I made that sentence up, but you get the idea. Focusing on the other four senses instead of sight makes the reading experience that much better. 

However, I can't wait until I get to the next book on my list. I'm FINALLY going to read Cinders and Sapphires by Leila Rasheed. 


It's a Young Adult book about a girl named Rose Cliffe who goes to this house to be a lady's maid to Ada Averley who is about her age. For the first time, Rose has a chance to make a friend, even if that friend is her employer. And when a scandal surrounds Ava's father, they depend on their friendship to get through it. 

I got it for a STEAL from a bookstore in Grand Rapids that was closing down. I HATE when bookstores have to close due to business being slow. I wish I could say that I had a plan to make bookstores come back in popularity again, but I don't. I'm just one person after all. It's one of the things that breaks my heart though. When I was little and my heart set on being an author, I also had this idea that I would open my own bookstore where I could sell my own books as well as other local authors and have my own coffee bar/tea shop and have a stage for poetry readings or author signings. 
But in today's world? I don't know if it'd make it. 

For my SECOND big book recommendation, I wanted to share another book on my To Read List that I found. 

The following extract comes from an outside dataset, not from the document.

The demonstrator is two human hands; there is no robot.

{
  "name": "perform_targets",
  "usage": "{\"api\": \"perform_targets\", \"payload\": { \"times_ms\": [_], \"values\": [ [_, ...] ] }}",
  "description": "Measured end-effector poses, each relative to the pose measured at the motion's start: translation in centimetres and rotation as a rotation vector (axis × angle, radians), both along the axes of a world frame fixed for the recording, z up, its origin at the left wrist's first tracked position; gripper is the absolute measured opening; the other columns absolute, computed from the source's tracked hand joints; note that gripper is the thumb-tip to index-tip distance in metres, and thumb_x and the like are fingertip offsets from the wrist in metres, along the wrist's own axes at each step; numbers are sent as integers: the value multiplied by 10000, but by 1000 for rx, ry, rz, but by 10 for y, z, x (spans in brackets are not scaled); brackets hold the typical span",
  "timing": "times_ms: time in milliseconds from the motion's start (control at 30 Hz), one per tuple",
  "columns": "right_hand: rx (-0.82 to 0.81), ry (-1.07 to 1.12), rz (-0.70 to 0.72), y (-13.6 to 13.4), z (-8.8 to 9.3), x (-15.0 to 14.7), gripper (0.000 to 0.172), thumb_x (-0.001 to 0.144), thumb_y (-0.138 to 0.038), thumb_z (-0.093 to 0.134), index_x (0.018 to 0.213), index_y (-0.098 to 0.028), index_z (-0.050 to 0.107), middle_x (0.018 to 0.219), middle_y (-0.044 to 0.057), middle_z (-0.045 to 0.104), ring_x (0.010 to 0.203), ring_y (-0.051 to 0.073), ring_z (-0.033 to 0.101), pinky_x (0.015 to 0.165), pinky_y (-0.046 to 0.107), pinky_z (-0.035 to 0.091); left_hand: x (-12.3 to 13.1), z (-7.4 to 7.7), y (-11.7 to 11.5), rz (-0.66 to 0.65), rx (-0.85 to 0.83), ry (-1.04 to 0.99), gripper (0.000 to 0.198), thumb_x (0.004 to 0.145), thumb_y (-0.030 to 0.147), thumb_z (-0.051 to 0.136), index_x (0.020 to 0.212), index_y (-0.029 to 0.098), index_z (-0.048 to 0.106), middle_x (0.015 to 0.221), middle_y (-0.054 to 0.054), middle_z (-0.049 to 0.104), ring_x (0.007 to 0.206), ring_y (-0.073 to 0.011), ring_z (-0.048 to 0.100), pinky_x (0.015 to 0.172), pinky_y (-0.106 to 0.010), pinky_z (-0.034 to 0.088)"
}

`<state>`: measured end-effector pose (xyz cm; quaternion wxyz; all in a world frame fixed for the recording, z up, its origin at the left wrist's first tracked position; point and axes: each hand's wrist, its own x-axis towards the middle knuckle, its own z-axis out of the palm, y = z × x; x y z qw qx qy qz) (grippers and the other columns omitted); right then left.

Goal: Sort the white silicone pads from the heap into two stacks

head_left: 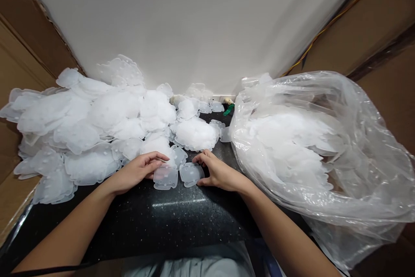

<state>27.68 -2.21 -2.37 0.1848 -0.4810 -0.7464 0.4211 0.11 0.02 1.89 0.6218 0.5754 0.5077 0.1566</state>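
Observation:
My left hand [141, 171] holds a small translucent plastic sheet [165, 177] by its left edge, with thumb and fingers bent around it. My right hand [218, 170] has its thumb and forefinger closed about the right side of a similar translucent sheet [189, 175]. The two sheets are side by side, a narrow gap between them, just above the black speckled countertop [181, 216]. Each has rounded corners, notched edges and small round dots. Behind my hands lies a heap of matching sheets [196, 134], and a larger pile [113, 106] spreads to the left.
On the right a big clear plastic bag [359, 138] lies open, with many more sheets [292, 138] inside. A white wall panel [194, 22] rises behind the counter. Cardboard [385, 22] borders both sides. A green strip [228, 109] lies near the wall.

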Motion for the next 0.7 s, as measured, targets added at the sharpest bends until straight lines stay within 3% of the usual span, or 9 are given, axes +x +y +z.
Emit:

Alienated by Melissa Landers

Two years ago, the aliens made contact. Now Cara Sweeney is going to be sharing a bathroom with one of them.
Handpicked to host the first-ever L'eihr exchange student, Cara thinks her future is set. Not only does she get a free ride to her dream college, she'll have inside information about the mysterious L'eihrs that every journalist would kill for. Cara's blog following is about to skyrocket.
Still, Cara isn't sure what to think when she meets Aelyx. Humans and L'eihrs have nearly identical DNA, but cold, infuriatingly brilliant Aelyx couldn't seem more alien. She's certain about one thing though: no human boy is this good-looking.
But when Cara's classmates get swept up by anti-L'eihr paranoia, Midtown High School suddenly isn't safe anymore. Threatening notes appear in Cara's locker, and a police officer has to escort her and Aelyx to class.
Cara finds support in the last person she expected. She realizes that Aelyx isn't just her only friend; she's fallen hard for him. But Aelyx has been hiding the truth about the purpose of his exchange, and its potentially deadly consequences. Soon Cara will be in for the fight of her life-not just for herself and the boy she loves, but for the future of her planet.

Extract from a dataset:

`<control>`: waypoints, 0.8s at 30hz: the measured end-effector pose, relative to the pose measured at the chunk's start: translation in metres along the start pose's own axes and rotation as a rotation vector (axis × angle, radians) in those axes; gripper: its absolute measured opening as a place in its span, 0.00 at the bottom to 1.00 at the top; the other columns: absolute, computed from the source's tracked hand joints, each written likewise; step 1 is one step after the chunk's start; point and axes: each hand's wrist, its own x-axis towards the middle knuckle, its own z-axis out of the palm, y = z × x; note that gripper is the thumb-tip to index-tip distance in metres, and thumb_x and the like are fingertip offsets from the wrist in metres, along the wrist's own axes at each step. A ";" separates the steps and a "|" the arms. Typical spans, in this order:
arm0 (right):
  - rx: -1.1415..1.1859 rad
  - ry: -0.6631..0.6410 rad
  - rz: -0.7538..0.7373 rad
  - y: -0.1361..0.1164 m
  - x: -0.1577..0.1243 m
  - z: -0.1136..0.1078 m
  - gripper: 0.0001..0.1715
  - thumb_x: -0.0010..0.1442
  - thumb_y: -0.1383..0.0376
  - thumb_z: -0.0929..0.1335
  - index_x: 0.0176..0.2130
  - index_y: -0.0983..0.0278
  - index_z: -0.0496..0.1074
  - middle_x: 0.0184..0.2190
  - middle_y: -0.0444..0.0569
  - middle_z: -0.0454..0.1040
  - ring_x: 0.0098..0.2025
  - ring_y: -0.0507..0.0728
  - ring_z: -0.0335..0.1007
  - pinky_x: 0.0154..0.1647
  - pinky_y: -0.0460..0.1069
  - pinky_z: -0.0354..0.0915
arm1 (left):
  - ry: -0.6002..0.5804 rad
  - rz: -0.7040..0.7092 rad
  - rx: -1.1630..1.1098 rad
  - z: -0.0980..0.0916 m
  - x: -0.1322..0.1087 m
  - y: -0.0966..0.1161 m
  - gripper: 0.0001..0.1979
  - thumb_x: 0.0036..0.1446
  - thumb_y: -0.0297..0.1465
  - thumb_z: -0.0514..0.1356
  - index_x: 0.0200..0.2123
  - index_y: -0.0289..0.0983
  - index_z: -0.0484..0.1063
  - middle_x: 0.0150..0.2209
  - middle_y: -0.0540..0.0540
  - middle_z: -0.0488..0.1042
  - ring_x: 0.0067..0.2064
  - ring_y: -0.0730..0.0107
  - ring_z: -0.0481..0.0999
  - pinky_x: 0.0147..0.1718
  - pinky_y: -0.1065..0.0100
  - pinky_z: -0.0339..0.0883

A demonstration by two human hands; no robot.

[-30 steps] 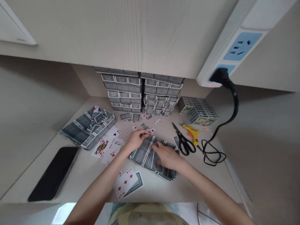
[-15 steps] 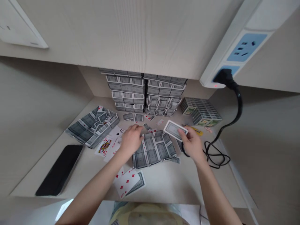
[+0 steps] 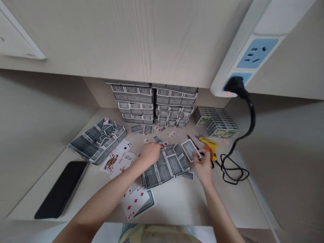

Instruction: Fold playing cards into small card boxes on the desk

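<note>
My right hand (image 3: 204, 165) pinches a playing card (image 3: 189, 150), its dark patterned back facing up, just right of a shallow tray made of playing cards (image 3: 164, 165). My left hand (image 3: 151, 153) is closed at the tray's far left rim, its fingertips mostly hidden behind the rim. Dark patterned card backs cover the tray, with pale edges showing between them. A yellow glue gun (image 3: 209, 143) lies just beyond my right hand, and something with an orange handle shows beside it.
Stacked card-covered blocks (image 3: 135, 104) stand at the back. Another card tray (image 3: 98, 140) and a black phone (image 3: 60, 189) lie left. Loose cards (image 3: 135, 202) lie in front and between the trays. Boxed decks (image 3: 215, 119) and a black cord (image 3: 234, 173) are right, below a power strip (image 3: 253, 57).
My right hand has lowered the card and turned it more upright beside the tray. My left hand has shifted right along the rim, its fingers more curled. The glue gun shows more fully.
</note>
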 end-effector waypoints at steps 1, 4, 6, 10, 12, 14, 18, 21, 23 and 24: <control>-0.020 -0.013 -0.017 0.000 0.000 0.001 0.18 0.49 0.58 0.66 0.37 0.63 0.59 0.26 0.45 0.67 0.25 0.52 0.66 0.26 0.48 0.65 | -0.002 -0.004 -0.001 0.001 0.000 0.000 0.11 0.50 0.25 0.52 0.35 0.34 0.72 0.34 0.36 0.75 0.39 0.57 0.74 0.35 0.62 0.67; -0.043 -0.075 -0.052 -0.006 0.002 0.005 0.18 0.51 0.58 0.64 0.41 0.64 0.61 0.29 0.49 0.70 0.28 0.55 0.67 0.27 0.49 0.65 | -0.001 -0.009 -0.007 0.003 -0.001 0.000 0.11 0.50 0.26 0.53 0.36 0.34 0.72 0.35 0.37 0.74 0.39 0.58 0.74 0.36 0.63 0.66; -0.047 -0.120 -0.068 -0.013 0.006 0.006 0.19 0.52 0.58 0.63 0.42 0.65 0.62 0.31 0.52 0.71 0.30 0.56 0.68 0.28 0.50 0.66 | 0.016 0.006 -0.030 0.003 0.001 0.001 0.11 0.51 0.29 0.53 0.38 0.36 0.70 0.37 0.39 0.74 0.39 0.59 0.74 0.36 0.64 0.66; -0.022 -0.167 -0.069 -0.026 0.019 0.014 0.19 0.53 0.60 0.62 0.45 0.64 0.62 0.35 0.53 0.72 0.32 0.58 0.70 0.30 0.52 0.67 | 0.100 0.048 -0.149 0.004 0.011 0.009 0.15 0.50 0.35 0.56 0.43 0.40 0.67 0.41 0.43 0.73 0.42 0.61 0.73 0.36 0.66 0.65; -0.004 -0.209 -0.065 -0.030 0.024 0.021 0.19 0.53 0.61 0.62 0.45 0.64 0.61 0.36 0.53 0.72 0.32 0.58 0.71 0.31 0.52 0.67 | 0.103 0.058 -0.161 0.006 0.018 0.015 0.16 0.50 0.35 0.56 0.44 0.40 0.66 0.40 0.42 0.73 0.42 0.61 0.72 0.36 0.66 0.65; 0.012 -0.311 -0.052 -0.033 0.026 0.028 0.18 0.53 0.62 0.62 0.44 0.63 0.61 0.36 0.51 0.72 0.32 0.57 0.71 0.32 0.52 0.67 | 0.082 0.066 -0.140 0.007 0.025 0.020 0.13 0.52 0.33 0.54 0.42 0.38 0.67 0.38 0.41 0.74 0.40 0.61 0.73 0.34 0.66 0.65; 0.128 -0.479 0.028 -0.033 0.023 0.036 0.16 0.53 0.63 0.61 0.43 0.62 0.61 0.36 0.51 0.73 0.31 0.57 0.73 0.33 0.52 0.69 | 0.059 0.097 -0.107 0.007 0.031 0.019 0.12 0.52 0.27 0.51 0.41 0.38 0.67 0.36 0.41 0.74 0.39 0.62 0.74 0.33 0.67 0.65; 0.284 -0.502 0.134 -0.032 0.021 0.033 0.22 0.53 0.63 0.61 0.49 0.61 0.56 0.39 0.51 0.72 0.29 0.57 0.73 0.28 0.53 0.70 | 0.048 0.124 -0.077 0.001 0.033 0.011 0.14 0.51 0.27 0.52 0.42 0.37 0.67 0.36 0.40 0.74 0.39 0.60 0.74 0.34 0.66 0.64; 0.394 -0.468 0.181 -0.030 0.023 0.029 0.28 0.52 0.62 0.62 0.53 0.58 0.52 0.41 0.50 0.71 0.29 0.57 0.74 0.26 0.53 0.70 | 0.036 0.148 -0.062 -0.005 0.036 0.005 0.15 0.50 0.27 0.53 0.43 0.37 0.66 0.36 0.40 0.74 0.40 0.59 0.73 0.34 0.66 0.64; 0.443 -0.449 0.194 -0.029 0.025 0.027 0.30 0.52 0.62 0.63 0.53 0.58 0.52 0.41 0.50 0.71 0.29 0.57 0.74 0.27 0.54 0.71 | 0.025 0.169 -0.052 -0.007 0.037 0.003 0.15 0.49 0.27 0.53 0.43 0.38 0.66 0.37 0.41 0.74 0.40 0.59 0.73 0.35 0.66 0.64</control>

Doesn't that sound good? I thought so. I read this on the cover jacket and was like 'MUST. READ.' I'm on the waiting list for it at the library. I would get it at work but it's not there. Sadness! *sighs* I love Sci-Fi stories. I might have to try and share some more of those on here. I tend to get carried away with other genres for a while and then come back to some of the favorites. Like Terri Pratchett or Neil Gaiman or Ray Bradbury or Brandon Sanderson. 

All right, I'll leave you all for now, but I'll be back and with more inspiration to share with you all.